# Northerns



## FINAL_APPROACH_7 (Oct 21, 2006)

Found a ton of mallards over the long weekend 5 man limit of ducks and canadas every day....1 banded greenhead. This morning there was a stream of northern mallrds coming in from canada also. Cant wait for next weekend.


----------



## Chad32 (Jan 3, 2006)

Thanks for the report FA7!


----------



## mehlmi01 (Nov 3, 2006)

was this around Fargo?


----------



## FINAL_APPROACH_7 (Oct 21, 2006)

Nope


----------



## mehlmi01 (Nov 3, 2006)

well where abouts in the state were you?


----------



## nodakoutdoors.com (Feb 27, 2002)

Glad to hear as I have a house near your area.
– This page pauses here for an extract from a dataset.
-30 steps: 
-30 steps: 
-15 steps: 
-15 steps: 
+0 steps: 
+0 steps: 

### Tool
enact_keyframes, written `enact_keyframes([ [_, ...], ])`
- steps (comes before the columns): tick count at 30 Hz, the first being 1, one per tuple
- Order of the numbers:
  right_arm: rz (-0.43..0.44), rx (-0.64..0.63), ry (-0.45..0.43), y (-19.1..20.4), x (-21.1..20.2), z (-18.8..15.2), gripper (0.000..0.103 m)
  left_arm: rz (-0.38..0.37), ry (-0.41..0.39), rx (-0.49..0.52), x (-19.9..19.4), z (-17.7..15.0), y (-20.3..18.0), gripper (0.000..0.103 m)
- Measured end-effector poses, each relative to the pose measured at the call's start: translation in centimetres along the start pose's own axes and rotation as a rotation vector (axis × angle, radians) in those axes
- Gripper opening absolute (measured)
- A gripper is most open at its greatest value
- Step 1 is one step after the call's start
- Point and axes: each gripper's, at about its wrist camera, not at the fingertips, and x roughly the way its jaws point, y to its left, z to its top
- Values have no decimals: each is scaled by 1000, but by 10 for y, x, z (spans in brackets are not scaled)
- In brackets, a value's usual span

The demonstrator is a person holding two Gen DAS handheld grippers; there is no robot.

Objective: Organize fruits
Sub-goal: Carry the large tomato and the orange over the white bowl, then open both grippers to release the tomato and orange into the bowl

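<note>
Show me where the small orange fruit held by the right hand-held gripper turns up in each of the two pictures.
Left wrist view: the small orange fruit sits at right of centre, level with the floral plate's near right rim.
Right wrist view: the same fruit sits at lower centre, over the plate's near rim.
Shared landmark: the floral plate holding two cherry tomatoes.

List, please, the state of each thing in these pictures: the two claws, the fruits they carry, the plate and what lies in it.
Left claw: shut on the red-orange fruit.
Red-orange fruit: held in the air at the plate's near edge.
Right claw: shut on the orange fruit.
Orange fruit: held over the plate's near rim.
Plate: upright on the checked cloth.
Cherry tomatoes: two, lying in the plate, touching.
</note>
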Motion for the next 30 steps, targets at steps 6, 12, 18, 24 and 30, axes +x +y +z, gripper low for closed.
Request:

I've been debating with a buddy at Delta yesterday as to how many mallards there's still left in Canada....and this helps my cause.


----------



## Bandcollector02 (Oct 4, 2005)

If you look at the state of Arkansas' website they have daily reports on probably 50 or so mallards with satellite tracking devices. As of today (Nov 14), I would estimate that over half of the tagged birds are still in Canada. I would also estimate that 80% of the birds are in Canada, the Dakotas, and Minnesota. Check out the website @ http://waterfowl.cast.uark.edu/map.asp?Cmd=INIT


----------



## mehlmi01 (Nov 3, 2006)

great post! this is a really neat website


----------